You will profess to those who may enter at all into the subject a perfect independence in your political conduct, both of minister and opposition, and if you have any notice taken of your conduct respecting the peace, you will say that you followed your own opinion ... and acted as you thought for the best.

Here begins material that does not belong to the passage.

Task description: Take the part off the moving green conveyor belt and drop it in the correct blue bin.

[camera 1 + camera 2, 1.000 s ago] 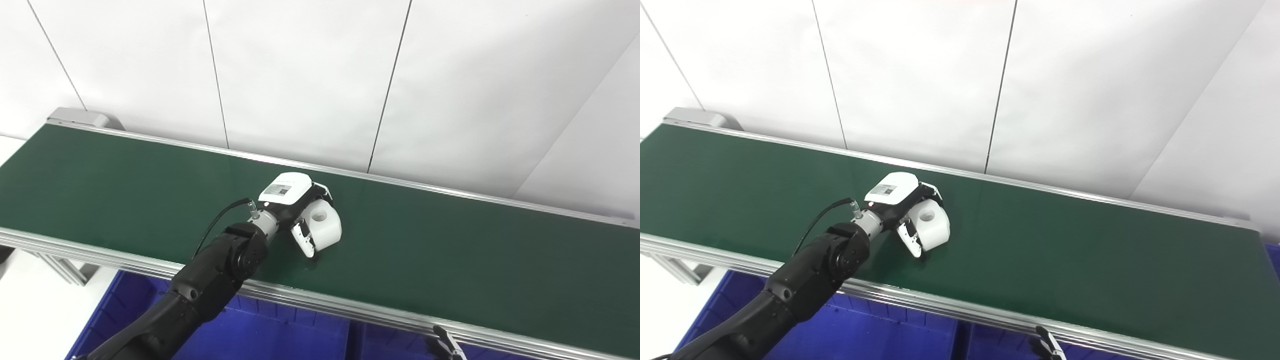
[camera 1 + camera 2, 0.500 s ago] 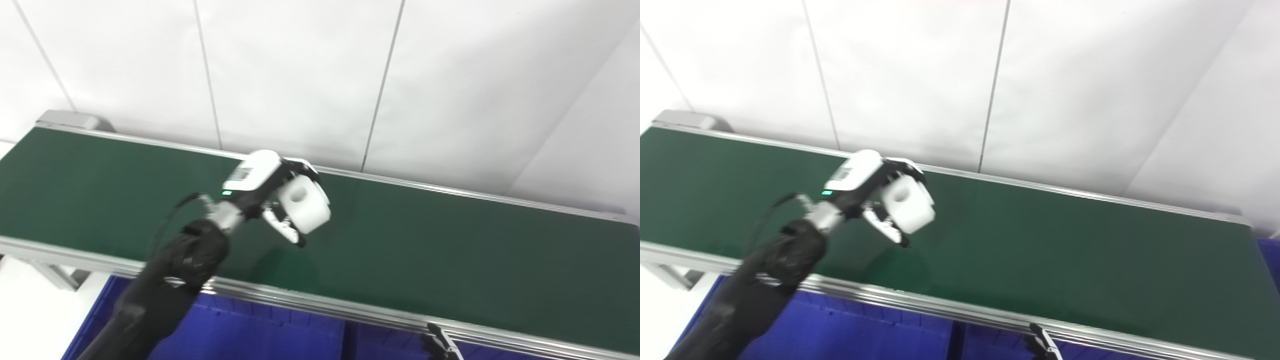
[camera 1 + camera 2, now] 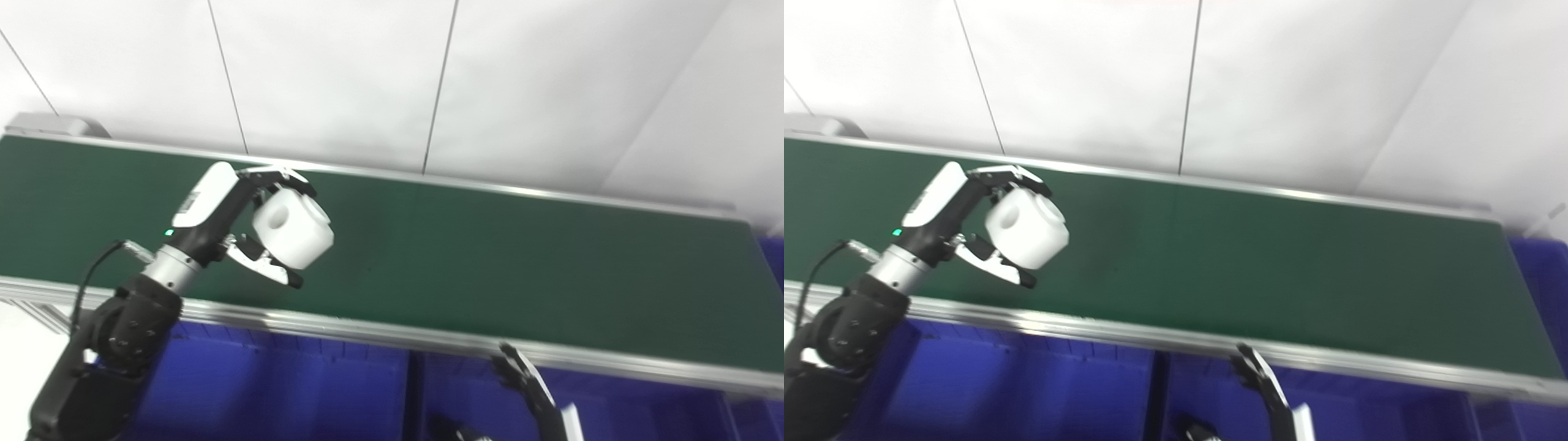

He advised against a newspaper address. In fact Folkestone’s radicalism caused some disquietude in Salisbury, but his father dissuaded him from looking elsewhere for a seat in 1812:

I have considered this interest not merely in a parliamentary view, but as individually creditable ... it is interest neither begun nor kept up by the gross mode of corruption, nor the more common mode of obtaining favours from government. It has been preserved by individual attentions and general upright and fair conduct. I might add the very handsome Council House erected at my sole expense of many thousand pounds must have some hold upon honourable minds.2

The other seat had been held since 1774 by the independent William Hussey. Lord Herbert suggested to his father the Earl of Pembroke that had Hussey retired about 1790 they might have contrived to get the seat and keep it in their family.3 According to Folkestone, one or two of the electors in 1812 complained to him of the direct interference of Hussey in the election of new members to the corporation. Hussey’s death soon afterwards provided an opening that had been anticipated for some time. The county Member Henry Penruddocke Wyndham had secured secret promises from some of the corporators to support his son Wadham. This came out when another respectable local candidate, Jervoise, appeared while Wadham Wyndham was in Scotland. Jervoise was told by Wyndham senior that he did not know his son’s intentions, but would write. Jervoise, who had said that he would not stand if Wyndham did so, thereupon declared that he could not wait— and discovered the secret pledges. The ensuing quarrel between Wyndham and three of his promised voters further damaged his prospects, though he put up a good fight on his arrival. There was ‘a show of entire reconciliation’ for the two men were thought not to differ as to politics, but thenceforward the corporation was divided into two camps and there were several bitter contests to fill up vacancies. In 1818 Folkestone discovered that his long absence from the district and his politics were disliked, as were those of Jervoise, who had frequently supported opposition. There was talk of ‘an effort ... to displace one if not both of the present Members and bring in others whose interest with gov[ernmen]t might be more useful to the city or at least to some of the members of the corp[oratio]n’. William Sturges Bourne* was a possible candidate. A contest was averted when Jervoise withdrew in Wyndham’s favour. The latter pleased the corporation by promising opposition to Catholic relief, which Folkestone was restrained by his father from supporting. He believed that the divisions in the corporation were now healed and that, his family’s interest being ‘as strong as it ever was’, Salisbury might reasonably enjoy electoral peace.4 So it did until 1831.

Author: R. G. Thorne

Notes

  • 1. Hoare, Wilts. Salisbury, 550.
  • 2. Berks. RO, Pleydell Bouverie mss 028/15, 69, 76; VCH Wilts. v. 221.
  • 3. Pembroke Pprs. 450.
  • 4. Pleydell Bouverie mss 027, Folkestone diary of Salisbury election; 028/118; H. A. Wyndham, A. Fam. Hist. 1688-1837, p. 338.